=== Exercise ===
Starting at the top of the entries below, set down every line exactly, please, until you reach the line with "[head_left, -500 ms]", which is included too.

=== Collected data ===

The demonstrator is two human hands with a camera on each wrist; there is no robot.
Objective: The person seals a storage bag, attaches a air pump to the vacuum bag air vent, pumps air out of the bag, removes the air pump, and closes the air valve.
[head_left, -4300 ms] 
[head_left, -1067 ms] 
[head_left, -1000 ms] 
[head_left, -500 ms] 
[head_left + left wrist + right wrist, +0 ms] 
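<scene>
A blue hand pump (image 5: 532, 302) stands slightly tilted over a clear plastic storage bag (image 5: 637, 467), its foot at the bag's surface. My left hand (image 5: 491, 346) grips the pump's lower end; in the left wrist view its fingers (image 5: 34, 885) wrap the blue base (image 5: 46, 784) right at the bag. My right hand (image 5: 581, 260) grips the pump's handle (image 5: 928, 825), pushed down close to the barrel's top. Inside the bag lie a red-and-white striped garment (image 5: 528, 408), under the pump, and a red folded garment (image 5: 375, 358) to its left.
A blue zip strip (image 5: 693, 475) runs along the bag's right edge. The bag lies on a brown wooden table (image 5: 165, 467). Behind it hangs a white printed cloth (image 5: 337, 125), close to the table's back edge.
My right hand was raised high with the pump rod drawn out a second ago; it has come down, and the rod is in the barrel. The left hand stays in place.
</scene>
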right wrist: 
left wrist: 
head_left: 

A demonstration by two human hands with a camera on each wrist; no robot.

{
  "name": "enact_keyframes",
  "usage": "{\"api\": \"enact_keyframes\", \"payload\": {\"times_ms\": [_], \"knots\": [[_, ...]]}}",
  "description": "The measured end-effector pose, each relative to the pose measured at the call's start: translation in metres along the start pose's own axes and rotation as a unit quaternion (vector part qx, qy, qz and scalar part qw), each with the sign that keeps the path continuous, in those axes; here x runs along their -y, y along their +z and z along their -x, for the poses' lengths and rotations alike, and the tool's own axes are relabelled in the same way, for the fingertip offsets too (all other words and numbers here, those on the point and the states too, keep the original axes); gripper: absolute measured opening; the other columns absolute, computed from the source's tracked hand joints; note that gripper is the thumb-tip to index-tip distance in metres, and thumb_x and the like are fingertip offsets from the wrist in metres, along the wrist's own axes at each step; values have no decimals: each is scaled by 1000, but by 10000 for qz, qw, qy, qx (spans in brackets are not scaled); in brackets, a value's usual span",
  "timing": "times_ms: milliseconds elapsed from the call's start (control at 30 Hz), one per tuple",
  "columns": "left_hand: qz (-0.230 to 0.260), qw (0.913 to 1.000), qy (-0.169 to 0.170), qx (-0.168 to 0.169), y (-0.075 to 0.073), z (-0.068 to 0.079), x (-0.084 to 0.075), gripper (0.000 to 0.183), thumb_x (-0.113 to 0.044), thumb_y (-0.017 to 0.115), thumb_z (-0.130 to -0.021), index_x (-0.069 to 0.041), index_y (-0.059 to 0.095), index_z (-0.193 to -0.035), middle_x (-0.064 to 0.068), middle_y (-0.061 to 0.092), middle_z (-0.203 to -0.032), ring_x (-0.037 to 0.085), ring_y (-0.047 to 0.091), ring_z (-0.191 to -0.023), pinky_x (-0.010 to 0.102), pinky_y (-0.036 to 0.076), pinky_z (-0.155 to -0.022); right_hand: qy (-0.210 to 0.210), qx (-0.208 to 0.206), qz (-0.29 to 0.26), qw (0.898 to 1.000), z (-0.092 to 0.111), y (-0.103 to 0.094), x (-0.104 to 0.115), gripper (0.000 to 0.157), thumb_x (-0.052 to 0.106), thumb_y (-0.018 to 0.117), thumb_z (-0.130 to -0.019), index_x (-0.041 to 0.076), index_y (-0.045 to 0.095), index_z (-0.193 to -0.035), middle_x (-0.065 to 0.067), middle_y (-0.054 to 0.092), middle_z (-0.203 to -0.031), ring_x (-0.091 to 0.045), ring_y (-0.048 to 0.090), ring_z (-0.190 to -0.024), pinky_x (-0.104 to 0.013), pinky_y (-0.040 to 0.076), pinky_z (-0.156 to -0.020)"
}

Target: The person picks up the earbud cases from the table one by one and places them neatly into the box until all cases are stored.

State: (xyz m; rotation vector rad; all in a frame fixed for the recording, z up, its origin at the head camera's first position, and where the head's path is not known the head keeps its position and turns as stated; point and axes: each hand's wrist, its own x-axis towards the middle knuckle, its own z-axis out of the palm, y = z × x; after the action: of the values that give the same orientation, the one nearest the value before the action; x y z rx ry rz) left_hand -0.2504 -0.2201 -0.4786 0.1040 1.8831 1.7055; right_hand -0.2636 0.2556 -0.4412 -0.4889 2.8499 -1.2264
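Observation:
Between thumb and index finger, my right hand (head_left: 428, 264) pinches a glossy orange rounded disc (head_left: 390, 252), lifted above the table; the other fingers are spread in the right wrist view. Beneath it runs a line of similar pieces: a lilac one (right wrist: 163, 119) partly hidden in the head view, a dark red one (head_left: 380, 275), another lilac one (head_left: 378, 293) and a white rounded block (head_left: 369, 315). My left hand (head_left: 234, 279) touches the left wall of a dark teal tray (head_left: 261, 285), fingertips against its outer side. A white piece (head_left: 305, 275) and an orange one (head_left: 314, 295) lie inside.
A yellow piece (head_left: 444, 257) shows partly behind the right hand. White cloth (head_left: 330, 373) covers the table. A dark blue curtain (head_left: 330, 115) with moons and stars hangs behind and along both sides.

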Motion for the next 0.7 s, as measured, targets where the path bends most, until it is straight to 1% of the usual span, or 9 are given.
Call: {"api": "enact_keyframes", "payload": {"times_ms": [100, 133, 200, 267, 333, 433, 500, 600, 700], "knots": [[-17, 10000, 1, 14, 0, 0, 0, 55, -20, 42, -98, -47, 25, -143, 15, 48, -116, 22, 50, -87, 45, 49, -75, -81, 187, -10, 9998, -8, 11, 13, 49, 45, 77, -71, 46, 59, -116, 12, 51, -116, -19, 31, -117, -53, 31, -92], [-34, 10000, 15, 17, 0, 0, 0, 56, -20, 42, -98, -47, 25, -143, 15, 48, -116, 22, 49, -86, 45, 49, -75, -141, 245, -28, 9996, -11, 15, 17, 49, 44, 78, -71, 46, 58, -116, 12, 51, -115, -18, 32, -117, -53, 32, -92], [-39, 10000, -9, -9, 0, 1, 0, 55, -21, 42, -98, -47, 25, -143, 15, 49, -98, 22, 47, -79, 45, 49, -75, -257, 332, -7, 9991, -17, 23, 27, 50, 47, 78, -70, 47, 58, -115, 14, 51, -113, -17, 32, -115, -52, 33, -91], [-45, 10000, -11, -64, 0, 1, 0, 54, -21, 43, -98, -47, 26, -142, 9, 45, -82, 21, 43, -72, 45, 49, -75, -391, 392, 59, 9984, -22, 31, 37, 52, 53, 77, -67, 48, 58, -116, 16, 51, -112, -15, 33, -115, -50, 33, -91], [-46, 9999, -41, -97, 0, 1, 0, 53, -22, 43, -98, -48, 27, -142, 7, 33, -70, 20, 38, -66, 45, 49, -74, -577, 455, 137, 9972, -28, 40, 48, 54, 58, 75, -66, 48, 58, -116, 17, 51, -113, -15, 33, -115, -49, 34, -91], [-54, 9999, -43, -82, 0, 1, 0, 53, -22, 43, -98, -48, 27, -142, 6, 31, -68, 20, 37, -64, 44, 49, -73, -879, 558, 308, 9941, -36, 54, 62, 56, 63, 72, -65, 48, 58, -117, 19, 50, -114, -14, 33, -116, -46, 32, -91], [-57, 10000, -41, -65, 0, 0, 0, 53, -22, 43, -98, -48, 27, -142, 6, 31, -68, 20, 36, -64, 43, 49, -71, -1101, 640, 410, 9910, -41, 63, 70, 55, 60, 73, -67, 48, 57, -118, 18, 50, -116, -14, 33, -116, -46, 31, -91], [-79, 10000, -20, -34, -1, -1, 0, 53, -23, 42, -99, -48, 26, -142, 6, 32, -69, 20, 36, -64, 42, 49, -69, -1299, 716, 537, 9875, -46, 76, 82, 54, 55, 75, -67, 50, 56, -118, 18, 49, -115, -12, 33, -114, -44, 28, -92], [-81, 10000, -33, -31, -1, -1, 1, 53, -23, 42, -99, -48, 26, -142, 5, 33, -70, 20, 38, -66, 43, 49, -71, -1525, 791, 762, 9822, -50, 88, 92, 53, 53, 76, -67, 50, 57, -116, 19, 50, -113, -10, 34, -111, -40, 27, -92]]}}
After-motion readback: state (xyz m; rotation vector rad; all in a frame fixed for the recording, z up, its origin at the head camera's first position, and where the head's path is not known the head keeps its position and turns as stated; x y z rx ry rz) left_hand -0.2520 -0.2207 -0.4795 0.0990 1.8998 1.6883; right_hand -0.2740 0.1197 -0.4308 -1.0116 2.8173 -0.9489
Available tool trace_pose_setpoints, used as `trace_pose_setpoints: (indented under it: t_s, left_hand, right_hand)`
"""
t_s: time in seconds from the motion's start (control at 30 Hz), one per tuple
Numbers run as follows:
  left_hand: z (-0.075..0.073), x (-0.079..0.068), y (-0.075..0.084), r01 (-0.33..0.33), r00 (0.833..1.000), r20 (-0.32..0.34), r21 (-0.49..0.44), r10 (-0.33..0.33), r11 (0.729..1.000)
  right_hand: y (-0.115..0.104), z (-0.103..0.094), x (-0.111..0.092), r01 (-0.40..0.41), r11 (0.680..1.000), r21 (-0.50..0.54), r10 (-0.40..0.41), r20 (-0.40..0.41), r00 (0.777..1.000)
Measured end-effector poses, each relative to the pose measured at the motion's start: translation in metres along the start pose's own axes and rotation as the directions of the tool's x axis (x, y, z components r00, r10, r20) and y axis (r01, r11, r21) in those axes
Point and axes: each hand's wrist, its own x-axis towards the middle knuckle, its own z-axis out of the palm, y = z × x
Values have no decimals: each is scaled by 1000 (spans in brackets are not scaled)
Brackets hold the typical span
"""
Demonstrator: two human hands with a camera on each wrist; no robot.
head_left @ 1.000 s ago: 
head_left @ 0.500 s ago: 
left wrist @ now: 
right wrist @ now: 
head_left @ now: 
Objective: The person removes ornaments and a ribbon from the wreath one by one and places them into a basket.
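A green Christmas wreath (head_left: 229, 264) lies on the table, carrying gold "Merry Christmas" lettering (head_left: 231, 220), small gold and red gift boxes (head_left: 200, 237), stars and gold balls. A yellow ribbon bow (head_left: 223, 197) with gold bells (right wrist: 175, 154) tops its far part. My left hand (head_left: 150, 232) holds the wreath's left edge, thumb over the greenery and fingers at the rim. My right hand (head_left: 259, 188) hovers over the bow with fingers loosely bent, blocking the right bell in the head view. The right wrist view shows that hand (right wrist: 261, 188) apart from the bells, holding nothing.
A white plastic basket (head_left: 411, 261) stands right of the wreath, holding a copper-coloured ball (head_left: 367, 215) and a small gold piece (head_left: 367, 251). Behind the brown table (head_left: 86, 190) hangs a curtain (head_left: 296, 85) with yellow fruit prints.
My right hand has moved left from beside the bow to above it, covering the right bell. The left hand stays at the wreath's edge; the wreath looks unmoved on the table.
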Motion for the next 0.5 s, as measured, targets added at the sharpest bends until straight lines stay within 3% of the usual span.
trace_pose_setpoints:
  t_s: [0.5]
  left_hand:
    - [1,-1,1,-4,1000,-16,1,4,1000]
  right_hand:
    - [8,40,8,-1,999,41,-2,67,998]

=== Response to this task ===
The demonstrator is two human hands with a camera on each wrist; there is no robot.
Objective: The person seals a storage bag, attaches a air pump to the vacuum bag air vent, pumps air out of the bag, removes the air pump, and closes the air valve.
[head_left, -4300 ms] 
[head_left, -1067 ms] 
[head_left, -1000 ms] 
[head_left, -500 ms] 

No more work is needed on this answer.